## [ASSIGNMENT]
Going line by line through the entries, count those containing "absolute" and state only the result.

----------------

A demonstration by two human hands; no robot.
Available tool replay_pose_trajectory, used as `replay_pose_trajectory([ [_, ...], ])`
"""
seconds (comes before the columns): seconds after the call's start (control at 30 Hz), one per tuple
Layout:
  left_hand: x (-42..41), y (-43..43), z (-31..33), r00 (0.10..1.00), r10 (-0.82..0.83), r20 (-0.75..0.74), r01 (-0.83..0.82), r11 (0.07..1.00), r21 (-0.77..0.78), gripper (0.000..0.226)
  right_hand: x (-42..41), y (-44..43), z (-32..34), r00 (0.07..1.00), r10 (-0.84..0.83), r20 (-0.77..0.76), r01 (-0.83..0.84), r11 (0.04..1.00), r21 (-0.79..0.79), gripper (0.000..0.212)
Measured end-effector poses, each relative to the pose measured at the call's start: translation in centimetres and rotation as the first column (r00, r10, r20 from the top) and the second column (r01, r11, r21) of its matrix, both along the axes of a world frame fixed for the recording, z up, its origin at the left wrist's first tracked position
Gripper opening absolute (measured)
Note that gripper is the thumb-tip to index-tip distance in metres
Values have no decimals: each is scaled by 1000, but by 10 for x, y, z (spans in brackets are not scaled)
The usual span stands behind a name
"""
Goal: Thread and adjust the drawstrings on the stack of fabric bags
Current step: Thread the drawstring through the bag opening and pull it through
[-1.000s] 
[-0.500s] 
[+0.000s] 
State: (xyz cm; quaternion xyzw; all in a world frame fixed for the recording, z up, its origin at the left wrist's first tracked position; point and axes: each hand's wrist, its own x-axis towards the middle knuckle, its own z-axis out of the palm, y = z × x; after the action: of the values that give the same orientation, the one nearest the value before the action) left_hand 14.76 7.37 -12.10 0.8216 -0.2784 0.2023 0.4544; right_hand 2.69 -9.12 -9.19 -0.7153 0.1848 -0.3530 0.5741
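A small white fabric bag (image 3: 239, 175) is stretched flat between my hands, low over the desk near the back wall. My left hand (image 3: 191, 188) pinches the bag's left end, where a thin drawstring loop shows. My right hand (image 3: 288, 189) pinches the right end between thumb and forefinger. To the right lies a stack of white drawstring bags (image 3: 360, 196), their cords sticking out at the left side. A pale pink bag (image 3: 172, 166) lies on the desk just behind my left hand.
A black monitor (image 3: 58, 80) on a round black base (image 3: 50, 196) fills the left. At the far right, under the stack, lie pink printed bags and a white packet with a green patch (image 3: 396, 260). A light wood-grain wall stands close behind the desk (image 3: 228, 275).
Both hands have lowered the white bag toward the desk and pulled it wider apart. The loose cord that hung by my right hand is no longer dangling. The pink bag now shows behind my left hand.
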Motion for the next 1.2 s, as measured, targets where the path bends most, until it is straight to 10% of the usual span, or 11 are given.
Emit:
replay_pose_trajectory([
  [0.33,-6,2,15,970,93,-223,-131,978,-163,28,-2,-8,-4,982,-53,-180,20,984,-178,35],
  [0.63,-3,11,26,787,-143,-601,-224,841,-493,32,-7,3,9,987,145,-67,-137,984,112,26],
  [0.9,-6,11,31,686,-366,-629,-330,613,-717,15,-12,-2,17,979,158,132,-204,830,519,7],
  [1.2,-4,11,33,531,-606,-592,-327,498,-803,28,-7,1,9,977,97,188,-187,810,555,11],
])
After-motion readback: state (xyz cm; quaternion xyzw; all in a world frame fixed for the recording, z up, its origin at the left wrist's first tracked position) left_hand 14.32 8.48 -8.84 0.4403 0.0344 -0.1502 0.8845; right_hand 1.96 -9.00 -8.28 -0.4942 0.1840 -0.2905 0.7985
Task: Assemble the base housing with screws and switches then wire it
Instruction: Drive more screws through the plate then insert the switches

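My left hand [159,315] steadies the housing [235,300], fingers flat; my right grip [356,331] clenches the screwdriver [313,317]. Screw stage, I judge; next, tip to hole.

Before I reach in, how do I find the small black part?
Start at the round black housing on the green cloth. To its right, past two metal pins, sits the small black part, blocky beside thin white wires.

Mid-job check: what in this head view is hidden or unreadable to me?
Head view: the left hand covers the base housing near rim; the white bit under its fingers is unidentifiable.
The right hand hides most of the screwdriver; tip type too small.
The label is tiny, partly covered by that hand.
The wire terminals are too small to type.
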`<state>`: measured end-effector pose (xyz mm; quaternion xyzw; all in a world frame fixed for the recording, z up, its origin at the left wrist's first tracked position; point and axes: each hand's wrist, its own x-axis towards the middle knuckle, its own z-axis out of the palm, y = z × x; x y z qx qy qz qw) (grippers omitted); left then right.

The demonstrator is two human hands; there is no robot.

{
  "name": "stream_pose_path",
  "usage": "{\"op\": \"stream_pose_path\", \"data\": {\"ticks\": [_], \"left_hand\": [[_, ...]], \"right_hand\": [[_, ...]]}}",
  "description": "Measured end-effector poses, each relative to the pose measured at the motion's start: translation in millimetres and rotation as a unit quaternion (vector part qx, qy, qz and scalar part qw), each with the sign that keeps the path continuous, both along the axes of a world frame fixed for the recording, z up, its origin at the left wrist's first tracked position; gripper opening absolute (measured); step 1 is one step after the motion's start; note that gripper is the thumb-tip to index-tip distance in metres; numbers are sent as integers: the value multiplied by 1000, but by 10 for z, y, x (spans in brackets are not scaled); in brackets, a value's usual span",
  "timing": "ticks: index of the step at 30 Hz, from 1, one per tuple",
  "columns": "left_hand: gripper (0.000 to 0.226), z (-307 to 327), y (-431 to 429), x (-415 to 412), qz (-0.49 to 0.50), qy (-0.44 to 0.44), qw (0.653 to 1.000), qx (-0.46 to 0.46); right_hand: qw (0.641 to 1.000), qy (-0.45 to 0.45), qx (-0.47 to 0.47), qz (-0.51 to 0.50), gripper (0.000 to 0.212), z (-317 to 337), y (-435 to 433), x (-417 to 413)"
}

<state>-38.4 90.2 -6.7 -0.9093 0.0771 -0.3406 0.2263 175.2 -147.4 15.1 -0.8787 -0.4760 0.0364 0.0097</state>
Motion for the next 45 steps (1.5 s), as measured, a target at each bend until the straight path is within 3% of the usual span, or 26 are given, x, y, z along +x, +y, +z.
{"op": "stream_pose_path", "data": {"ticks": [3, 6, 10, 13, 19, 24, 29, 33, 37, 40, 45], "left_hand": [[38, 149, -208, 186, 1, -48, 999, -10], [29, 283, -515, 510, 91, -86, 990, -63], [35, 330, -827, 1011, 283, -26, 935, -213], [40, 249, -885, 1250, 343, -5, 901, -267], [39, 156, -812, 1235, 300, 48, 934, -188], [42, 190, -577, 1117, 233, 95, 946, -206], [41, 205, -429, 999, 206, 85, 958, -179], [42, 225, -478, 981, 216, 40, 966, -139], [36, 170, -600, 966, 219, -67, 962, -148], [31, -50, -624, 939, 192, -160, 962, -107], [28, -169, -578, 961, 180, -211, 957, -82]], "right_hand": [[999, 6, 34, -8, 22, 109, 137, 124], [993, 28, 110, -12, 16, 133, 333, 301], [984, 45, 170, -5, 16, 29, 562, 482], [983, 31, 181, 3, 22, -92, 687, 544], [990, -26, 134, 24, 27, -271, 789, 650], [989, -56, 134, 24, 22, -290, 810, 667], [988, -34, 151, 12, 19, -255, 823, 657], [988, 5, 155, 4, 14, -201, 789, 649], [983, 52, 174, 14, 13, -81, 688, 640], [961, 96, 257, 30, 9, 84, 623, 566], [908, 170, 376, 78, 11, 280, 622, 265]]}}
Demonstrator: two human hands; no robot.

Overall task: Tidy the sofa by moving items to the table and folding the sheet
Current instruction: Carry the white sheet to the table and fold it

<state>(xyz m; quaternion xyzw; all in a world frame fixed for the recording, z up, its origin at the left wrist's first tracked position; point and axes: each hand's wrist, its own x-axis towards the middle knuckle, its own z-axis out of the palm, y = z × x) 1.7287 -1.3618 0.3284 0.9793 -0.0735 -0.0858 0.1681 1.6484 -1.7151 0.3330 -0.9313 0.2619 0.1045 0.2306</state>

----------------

## [RESULT OF THIS EXERCISE]
2